- EXERCISE AIM -
Find "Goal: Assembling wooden" and "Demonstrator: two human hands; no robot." in the records below. Copy the lines holding them and every line between, exactly, and no others.

- Records excerpted from a collection -
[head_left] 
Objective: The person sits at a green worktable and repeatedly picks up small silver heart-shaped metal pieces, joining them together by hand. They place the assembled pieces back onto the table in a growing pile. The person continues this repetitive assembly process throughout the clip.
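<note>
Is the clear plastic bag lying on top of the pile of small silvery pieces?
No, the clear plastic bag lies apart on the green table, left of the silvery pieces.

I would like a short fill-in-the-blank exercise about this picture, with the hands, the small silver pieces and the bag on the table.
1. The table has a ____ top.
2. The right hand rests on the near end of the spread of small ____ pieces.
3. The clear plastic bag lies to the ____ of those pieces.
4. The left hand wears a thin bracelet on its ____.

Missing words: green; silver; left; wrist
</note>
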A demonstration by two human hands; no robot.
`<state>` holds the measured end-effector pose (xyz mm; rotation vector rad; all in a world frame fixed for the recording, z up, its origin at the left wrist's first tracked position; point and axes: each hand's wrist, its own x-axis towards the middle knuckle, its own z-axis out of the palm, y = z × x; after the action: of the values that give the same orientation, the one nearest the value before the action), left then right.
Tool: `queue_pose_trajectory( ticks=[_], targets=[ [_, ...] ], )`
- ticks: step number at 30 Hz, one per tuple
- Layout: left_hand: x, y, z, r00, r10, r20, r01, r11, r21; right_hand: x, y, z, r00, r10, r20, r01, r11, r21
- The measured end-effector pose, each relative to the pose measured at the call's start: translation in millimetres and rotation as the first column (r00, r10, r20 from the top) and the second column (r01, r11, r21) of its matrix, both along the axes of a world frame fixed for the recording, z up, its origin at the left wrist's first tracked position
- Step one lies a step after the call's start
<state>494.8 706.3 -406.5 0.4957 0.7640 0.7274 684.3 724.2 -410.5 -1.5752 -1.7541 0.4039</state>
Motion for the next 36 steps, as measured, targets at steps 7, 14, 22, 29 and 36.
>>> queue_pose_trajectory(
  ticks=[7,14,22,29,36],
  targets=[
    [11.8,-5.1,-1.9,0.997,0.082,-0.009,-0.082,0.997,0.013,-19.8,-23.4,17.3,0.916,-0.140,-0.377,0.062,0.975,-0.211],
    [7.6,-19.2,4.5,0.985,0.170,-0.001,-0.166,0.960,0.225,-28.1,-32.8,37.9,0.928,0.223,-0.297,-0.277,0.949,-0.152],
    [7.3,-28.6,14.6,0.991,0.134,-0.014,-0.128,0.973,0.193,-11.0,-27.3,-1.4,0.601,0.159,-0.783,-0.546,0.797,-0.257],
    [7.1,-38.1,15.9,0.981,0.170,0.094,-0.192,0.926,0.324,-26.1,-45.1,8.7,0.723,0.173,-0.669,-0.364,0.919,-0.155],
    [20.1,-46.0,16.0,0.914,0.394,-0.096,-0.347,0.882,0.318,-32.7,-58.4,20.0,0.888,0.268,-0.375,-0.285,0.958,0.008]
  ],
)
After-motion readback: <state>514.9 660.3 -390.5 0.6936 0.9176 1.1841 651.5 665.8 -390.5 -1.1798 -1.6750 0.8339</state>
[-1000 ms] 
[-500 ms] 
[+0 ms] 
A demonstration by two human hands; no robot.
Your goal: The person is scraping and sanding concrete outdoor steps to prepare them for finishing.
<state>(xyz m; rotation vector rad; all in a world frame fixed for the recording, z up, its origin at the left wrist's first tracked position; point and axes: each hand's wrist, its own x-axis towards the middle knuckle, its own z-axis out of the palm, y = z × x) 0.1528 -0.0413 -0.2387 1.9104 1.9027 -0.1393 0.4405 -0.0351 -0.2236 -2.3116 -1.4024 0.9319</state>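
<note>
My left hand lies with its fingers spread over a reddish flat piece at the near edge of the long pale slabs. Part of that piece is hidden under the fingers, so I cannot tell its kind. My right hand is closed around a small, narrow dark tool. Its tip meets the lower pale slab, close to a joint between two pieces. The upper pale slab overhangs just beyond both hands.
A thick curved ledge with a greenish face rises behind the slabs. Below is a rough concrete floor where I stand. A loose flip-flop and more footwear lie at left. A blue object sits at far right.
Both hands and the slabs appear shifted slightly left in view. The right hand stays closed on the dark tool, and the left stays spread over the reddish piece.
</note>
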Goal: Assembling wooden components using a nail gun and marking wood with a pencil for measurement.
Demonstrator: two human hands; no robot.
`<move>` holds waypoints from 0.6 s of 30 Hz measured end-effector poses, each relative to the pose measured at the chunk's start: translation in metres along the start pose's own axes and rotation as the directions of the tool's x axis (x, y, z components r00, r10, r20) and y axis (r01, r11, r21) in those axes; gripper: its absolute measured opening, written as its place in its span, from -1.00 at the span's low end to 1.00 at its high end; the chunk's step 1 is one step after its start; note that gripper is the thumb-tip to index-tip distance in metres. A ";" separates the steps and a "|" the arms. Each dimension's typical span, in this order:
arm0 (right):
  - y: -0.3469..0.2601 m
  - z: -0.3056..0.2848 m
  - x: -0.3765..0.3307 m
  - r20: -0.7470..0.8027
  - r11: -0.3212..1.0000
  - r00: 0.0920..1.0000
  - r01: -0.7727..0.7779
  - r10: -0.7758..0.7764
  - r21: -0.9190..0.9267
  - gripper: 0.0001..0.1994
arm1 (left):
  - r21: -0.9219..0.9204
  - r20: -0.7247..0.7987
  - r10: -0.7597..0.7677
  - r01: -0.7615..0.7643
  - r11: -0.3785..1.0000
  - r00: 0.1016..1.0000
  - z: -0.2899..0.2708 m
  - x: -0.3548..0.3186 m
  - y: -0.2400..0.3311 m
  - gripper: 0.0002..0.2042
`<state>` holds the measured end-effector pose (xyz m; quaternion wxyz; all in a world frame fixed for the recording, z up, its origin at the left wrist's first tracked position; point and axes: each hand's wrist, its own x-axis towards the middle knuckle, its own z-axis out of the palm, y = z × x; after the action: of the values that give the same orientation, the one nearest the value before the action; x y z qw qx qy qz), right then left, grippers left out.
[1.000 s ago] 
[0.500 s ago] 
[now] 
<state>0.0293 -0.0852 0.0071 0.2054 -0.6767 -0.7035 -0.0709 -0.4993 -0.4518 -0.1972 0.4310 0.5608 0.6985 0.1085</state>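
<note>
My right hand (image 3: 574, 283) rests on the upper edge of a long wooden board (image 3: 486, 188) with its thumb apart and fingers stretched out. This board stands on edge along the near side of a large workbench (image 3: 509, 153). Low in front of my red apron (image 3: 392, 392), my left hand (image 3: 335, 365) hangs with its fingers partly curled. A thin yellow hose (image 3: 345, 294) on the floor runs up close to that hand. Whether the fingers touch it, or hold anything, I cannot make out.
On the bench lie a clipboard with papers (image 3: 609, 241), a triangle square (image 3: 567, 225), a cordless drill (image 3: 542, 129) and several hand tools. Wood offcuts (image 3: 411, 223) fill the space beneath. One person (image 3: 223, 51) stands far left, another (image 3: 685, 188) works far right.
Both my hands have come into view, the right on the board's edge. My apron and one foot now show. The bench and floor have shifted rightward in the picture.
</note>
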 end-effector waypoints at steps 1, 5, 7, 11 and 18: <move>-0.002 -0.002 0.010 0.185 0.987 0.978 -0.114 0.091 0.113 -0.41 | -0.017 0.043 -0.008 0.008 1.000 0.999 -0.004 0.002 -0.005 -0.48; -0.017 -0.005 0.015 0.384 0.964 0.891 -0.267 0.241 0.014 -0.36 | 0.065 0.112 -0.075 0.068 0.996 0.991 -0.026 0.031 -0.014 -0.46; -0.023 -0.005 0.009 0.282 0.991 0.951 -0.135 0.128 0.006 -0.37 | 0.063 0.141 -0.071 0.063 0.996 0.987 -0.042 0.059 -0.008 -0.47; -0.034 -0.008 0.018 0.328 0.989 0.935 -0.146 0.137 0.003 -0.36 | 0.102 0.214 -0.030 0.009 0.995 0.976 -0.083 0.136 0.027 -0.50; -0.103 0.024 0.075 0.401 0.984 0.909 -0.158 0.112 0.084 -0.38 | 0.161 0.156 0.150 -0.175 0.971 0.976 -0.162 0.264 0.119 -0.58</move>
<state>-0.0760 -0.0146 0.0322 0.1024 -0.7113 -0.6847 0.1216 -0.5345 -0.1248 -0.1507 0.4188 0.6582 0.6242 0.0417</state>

- SOLUTION TO THIS EXERCISE -
Goal: Assembling wooden components using a nail gun and marking wood with a pencil for measurement.
Demonstrator: two human hands; no robot.

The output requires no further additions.